Accordingly, in the present embodiment, for example, compression/decompression dictionary data illustrated in FIG. 6 is used. Compression/decompression dictionary data T6 illustrated in FIG. 6 includes a header area H and data structures L of leaves. The header area H includes beginning addresses of the data structures L of the leaves on memory space and the data size of the data structures L of the leaves. In the data structures L of the leaves, pieces of character data corresponding to bit strings and the compressed code lengths are stored in offset positions determined on the basis of 4-bit bit strings “0000” to “1111”, respectively. When the size of a data structure L is 32 bits, the position to read out a data structure of each leaf, for example, an offset from a beginning address of the data structure L of the leaf is indicated by the position of the 4-bit bit string×32. A data structure L of a leaf storing therein character data assigned a compressed code of which the compressed code length is shorter than 4 bits is stored in a plurality of locations. For example, a compressed code “010” has been assigned to the character data “>”, and the compressed code length is 1 bit short of 4 bits. In this case, the data structure of the leaf storing therein the character data “>” is stored in locations specified by 4-bit bit strings “0100” and “0101” obtained by adding 1 bit redundantly to the compressed code “010” in the compression/decompression dictionary data T6. In this way, by storing a data structure L of a leaf redundantly, the readout of character data based on read bit strings is performed.
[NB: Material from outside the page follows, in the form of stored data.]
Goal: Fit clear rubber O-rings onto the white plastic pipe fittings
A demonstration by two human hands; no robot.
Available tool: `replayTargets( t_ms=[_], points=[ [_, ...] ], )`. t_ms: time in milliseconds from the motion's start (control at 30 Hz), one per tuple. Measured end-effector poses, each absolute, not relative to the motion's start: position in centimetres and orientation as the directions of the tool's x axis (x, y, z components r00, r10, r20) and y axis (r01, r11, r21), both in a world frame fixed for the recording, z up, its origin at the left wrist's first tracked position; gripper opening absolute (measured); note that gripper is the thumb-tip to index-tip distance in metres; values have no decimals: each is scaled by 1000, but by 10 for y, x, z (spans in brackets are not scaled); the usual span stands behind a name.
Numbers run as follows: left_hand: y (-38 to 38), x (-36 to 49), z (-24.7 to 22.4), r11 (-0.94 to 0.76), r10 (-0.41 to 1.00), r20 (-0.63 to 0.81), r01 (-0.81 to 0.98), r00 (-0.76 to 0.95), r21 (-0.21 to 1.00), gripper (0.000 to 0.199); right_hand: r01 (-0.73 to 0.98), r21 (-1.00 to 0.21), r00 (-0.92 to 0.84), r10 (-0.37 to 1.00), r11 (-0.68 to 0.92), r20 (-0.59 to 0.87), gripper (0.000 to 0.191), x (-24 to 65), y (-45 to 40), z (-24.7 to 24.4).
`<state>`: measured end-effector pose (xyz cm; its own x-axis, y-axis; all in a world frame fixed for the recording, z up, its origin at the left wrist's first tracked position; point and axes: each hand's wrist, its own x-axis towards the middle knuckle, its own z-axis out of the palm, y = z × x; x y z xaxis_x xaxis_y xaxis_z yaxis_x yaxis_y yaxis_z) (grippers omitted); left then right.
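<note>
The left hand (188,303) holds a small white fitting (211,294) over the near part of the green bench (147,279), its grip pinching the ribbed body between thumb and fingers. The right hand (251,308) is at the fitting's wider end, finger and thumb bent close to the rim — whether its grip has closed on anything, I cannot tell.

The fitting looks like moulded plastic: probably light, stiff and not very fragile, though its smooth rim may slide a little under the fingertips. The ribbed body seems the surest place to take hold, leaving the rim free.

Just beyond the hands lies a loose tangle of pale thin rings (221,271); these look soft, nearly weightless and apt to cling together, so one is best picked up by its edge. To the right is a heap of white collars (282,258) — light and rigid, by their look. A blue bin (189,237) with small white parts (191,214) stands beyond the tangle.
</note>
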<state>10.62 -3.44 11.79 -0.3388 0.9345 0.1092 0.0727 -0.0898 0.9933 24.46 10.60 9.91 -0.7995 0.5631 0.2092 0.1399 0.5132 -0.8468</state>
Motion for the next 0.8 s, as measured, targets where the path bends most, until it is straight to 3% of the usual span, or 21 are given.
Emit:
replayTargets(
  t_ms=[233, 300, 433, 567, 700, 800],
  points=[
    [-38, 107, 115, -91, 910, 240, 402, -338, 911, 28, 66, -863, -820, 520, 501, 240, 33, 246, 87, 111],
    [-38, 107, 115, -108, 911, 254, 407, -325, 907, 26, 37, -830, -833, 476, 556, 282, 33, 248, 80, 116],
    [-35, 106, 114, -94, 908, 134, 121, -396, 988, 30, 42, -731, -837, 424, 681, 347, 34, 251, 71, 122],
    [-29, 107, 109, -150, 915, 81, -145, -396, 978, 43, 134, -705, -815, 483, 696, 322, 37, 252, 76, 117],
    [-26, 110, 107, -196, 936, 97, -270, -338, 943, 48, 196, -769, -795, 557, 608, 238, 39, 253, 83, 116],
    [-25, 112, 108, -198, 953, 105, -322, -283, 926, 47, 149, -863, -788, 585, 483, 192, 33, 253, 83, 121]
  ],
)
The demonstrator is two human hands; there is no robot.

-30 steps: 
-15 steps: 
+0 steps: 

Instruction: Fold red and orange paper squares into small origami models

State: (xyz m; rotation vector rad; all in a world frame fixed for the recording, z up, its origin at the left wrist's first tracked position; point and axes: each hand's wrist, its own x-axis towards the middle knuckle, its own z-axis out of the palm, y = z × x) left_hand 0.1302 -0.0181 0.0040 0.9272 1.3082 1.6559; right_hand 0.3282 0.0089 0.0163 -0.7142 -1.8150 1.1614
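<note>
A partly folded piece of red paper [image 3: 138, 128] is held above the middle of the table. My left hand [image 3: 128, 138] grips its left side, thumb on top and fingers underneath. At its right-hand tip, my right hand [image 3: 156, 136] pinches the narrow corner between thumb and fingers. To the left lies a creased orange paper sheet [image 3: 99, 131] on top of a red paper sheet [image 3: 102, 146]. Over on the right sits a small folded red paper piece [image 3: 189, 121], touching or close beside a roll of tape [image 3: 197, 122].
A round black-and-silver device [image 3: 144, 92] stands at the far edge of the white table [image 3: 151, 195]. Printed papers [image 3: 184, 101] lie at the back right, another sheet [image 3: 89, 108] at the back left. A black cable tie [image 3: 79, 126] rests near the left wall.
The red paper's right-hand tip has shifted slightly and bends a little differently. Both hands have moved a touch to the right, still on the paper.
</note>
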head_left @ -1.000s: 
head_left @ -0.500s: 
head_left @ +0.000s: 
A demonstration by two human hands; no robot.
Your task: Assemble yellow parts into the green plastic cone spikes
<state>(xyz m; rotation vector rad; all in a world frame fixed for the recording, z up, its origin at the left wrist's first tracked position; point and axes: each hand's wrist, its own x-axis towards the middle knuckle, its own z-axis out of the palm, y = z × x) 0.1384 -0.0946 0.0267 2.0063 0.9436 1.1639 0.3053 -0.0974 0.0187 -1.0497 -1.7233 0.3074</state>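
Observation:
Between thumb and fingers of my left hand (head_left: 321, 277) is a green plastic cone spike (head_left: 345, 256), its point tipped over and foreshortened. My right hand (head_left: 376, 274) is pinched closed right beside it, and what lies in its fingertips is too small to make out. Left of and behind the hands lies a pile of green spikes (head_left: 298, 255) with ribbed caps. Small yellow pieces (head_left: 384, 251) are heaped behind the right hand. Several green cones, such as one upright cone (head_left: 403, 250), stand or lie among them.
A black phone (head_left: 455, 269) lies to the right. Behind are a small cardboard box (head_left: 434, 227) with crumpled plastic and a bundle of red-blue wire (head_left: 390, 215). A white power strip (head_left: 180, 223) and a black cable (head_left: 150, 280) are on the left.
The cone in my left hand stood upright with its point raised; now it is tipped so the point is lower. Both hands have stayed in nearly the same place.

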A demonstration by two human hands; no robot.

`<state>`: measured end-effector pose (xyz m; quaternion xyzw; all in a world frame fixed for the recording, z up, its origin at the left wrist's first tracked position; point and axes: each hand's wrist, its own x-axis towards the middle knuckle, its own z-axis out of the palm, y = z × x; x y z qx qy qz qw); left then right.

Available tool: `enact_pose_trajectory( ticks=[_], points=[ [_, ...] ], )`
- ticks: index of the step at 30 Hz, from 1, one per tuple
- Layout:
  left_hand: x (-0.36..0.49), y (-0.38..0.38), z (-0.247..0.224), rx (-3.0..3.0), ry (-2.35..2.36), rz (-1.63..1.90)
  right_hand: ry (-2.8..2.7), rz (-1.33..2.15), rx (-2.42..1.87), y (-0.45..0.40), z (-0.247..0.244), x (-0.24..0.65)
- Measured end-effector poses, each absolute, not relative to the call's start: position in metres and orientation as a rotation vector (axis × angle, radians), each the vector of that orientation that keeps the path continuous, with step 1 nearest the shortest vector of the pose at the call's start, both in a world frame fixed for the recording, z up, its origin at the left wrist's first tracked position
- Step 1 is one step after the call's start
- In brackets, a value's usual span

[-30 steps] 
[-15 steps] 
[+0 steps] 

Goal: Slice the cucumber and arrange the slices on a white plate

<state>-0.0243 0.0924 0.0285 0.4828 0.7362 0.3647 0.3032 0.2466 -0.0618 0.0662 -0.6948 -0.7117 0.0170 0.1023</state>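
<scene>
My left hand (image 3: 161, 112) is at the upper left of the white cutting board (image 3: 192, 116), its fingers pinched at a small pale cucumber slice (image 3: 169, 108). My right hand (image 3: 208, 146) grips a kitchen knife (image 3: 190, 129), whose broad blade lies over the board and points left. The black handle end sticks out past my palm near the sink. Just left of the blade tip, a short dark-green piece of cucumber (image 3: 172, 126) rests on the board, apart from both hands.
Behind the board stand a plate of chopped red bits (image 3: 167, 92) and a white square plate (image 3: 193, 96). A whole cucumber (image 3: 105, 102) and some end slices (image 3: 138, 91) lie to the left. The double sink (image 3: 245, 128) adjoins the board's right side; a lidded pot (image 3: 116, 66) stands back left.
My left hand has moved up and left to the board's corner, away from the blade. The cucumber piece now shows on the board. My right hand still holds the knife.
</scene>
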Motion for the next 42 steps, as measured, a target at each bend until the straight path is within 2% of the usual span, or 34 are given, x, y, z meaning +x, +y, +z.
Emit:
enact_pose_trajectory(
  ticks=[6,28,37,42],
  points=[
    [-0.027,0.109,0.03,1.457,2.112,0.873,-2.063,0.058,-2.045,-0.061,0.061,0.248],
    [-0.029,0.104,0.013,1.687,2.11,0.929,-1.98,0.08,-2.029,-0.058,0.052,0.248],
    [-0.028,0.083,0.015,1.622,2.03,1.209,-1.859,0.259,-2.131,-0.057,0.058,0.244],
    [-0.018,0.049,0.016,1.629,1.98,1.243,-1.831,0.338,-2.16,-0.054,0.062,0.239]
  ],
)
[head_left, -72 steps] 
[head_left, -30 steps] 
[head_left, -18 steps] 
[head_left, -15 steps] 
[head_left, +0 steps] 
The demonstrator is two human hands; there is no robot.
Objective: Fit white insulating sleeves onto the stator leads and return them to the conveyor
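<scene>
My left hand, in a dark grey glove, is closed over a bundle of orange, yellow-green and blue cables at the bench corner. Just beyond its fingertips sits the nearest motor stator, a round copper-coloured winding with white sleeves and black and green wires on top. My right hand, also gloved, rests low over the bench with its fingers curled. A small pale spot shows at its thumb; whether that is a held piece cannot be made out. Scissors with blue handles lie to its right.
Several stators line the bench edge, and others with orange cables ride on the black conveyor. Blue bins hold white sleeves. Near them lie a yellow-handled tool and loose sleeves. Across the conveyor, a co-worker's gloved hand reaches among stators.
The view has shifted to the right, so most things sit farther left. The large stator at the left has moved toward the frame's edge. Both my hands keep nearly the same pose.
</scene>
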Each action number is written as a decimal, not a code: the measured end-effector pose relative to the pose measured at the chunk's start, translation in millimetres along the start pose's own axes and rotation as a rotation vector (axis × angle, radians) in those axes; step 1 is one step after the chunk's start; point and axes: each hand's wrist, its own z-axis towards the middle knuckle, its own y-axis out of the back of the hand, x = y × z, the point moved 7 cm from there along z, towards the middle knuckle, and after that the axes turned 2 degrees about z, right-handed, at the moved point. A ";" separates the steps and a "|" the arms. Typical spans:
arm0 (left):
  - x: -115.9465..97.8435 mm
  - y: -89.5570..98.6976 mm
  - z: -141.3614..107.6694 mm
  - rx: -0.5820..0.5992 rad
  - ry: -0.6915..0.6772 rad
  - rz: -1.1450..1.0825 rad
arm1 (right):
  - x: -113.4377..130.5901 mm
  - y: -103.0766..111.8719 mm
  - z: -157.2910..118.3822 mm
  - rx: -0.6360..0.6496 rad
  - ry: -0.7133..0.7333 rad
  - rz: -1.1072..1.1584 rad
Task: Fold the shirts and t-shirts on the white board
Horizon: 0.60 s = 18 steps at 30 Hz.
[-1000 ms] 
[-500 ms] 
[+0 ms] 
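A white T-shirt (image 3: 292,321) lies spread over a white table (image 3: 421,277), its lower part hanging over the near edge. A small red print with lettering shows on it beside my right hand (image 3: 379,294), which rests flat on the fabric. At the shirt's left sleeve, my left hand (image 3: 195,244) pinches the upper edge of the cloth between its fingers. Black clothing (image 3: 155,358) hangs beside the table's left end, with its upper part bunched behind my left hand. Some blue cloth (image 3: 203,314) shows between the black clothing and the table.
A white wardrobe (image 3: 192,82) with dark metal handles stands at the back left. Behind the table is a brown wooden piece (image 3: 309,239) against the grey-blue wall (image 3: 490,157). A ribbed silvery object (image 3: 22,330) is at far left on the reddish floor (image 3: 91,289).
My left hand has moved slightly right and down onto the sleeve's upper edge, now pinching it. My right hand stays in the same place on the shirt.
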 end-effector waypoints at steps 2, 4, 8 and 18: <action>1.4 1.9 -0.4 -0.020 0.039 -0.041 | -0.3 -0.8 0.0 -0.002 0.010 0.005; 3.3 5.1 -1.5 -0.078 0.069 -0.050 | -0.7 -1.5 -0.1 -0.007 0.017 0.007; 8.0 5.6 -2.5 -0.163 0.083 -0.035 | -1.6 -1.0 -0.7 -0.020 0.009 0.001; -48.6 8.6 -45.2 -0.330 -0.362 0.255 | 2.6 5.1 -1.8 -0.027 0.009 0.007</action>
For example, in a decompression process using the compression/decompression dictionary data T6, when a bit string including a character code has been read out, the readout of a beginning address of a data structure L of a leaf from the header area H is performed, and then the calculation of an offset from the read beginning address is performed on the basis of the read bit string. Furthermore, decompression is performed by performing the readout of character data and code length on the basis of the calculated offset. On the other hand, in a decompression process using the compression/decompression dictionary data T5, when a bit string including a character code has been read out, the readout of a beginning address of a data structure KR of a root from the data structure KH1 of the header is performed, and then the calculation of an offset from the read beginning address is performed on the basis of the read bit string. When a pointer has been read out on the basis of the calculated offset, the readout of a beginning address of a data structure KL of a leaf from the data structure KH2 of the header is further performed. The calculation of an offset from the read beginning address is performed on the basis of the read pointer, and as a result, the readout of character data and code length is performed on the basis of the calculated offset. As described above, in the decompression process using the compression/decompression dictionary data T5, the number of accesses to the header area is larger than the decompression process using the compression/decompression dictionary data T6. In the decompression process using the compression/decompression dictionary data T6, the access to the header area KH1 and the access to the data structure KR of the root, which are performed in the decompression process using the compression/decompression dictionary data T5, are not performed. Therefore, the decompression process using the compression/decompression dictionary data T6 is expected to achieve the higher decompression speed than the decompression process using the compression/decompression dictionary data T5.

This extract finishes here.